=== What the task requires ===
Quote the whole listing word for word. Do not include the pictures.

=== Task data ===
--------------------------------------------------

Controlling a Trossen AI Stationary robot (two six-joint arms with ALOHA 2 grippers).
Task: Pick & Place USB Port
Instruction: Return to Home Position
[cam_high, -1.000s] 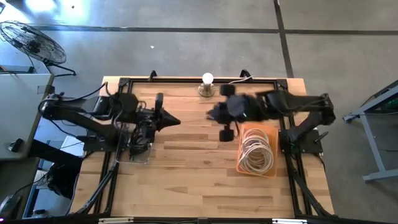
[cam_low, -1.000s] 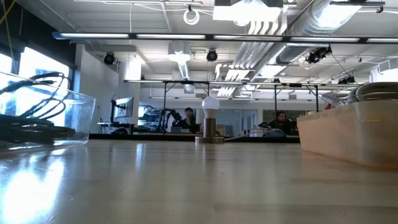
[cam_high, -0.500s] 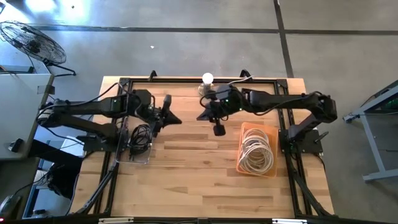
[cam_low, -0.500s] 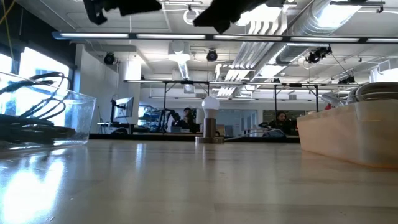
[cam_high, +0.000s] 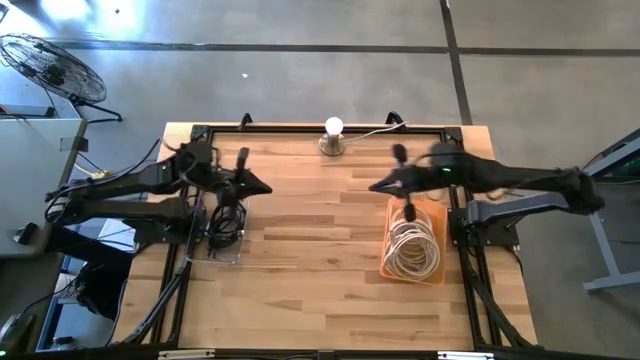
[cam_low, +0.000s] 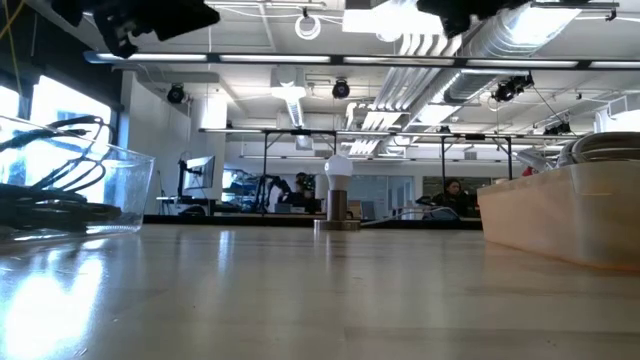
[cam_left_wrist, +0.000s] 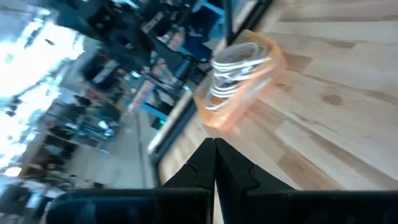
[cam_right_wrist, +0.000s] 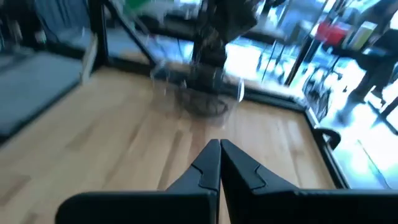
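Note:
A clear container (cam_high: 222, 228) holds coiled black cables at the table's left; it also shows in the right wrist view (cam_right_wrist: 199, 93). An orange bin (cam_high: 413, 240) holds coiled white cables at the right; it also shows in the left wrist view (cam_left_wrist: 242, 68). My left gripper (cam_high: 262, 187) is shut and empty, high above the table beside the clear container's far end. My right gripper (cam_high: 376, 186) is shut and empty, high up by the orange bin's far left corner. The two grippers point at each other.
A lit bulb on a round stand (cam_high: 333, 135) sits at the middle of the far edge, with its white cord running right. A black frame borders the table. Bare wood lies between the two containers and along the near side.
My right gripper first reached toward the table's left, past the middle. It has then drawn back toward the right edge and now hangs by the orange bin. My left gripper has drawn back a little toward the left edge. Both stay shut and high.

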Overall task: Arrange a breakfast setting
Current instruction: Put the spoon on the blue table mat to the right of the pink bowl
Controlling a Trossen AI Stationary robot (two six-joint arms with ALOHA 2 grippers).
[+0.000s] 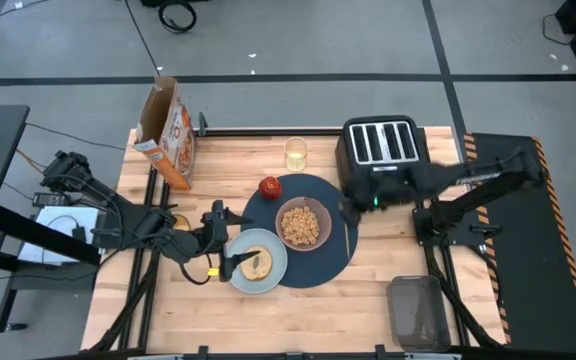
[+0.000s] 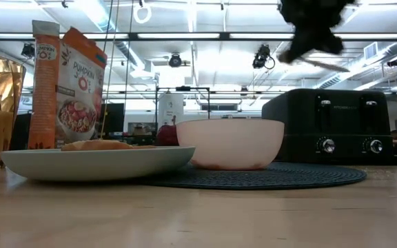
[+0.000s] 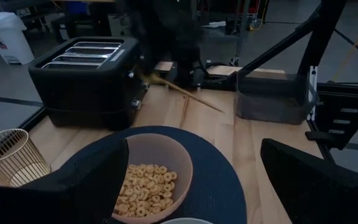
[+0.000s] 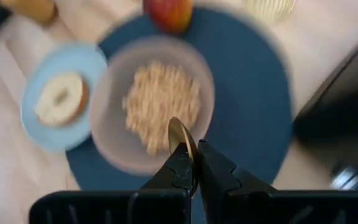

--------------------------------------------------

=== Exercise solution ===
Controlling a Trossen AI Stationary robot (two six-joint arms with ALOHA 2 grippers).
Task: Pick & Place USB Port
Instruction: Return to Home Position
[cam_high, -1.000s] 
[cam_low, -1.000s] 
[cam_high, -0.500s] 
[cam_low, -0.500s] 
[cam_high, +0.000s] 
[cam_low, +0.000s] 
[cam_left_wrist, +0.000s] 
[cam_right_wrist, +0.000s] 
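Note:
A clear container (cam_high: 222, 228) holds coiled black cables at the table's left; it also shows in the right wrist view (cam_right_wrist: 199, 93). An orange bin (cam_high: 413, 240) holds coiled white cables at the right; it also shows in the left wrist view (cam_left_wrist: 242, 68). My left gripper (cam_high: 262, 187) is shut and empty, high above the table beside the clear container's far end. My right gripper (cam_high: 376, 186) is shut and empty, high up by the orange bin's far left corner. The two grippers point at each other.
A lit bulb on a round stand (cam_high: 333, 135) sits at the middle of the far edge, with its white cord running right. A black frame borders the table. Bare wood lies between the two containers and along the near side.
My right gripper first reached toward the table's left, past the middle. It has then drawn back toward the right edge and now hangs by the orange bin. My left gripper has drawn back a little toward the left edge. Both stay shut and high.
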
Overall task: Arrange a breakfast setting
Current instruction: Put the spoon on the blue table mat to the right of the pink bowl
Controlling a Trossen AI Stationary robot (two six-joint arms with ALOHA 2 grippers).
[+0.000s] 
[+0.000s] 
[+0.000s] 
[+0.000s] 

Work on this exercise has been completed.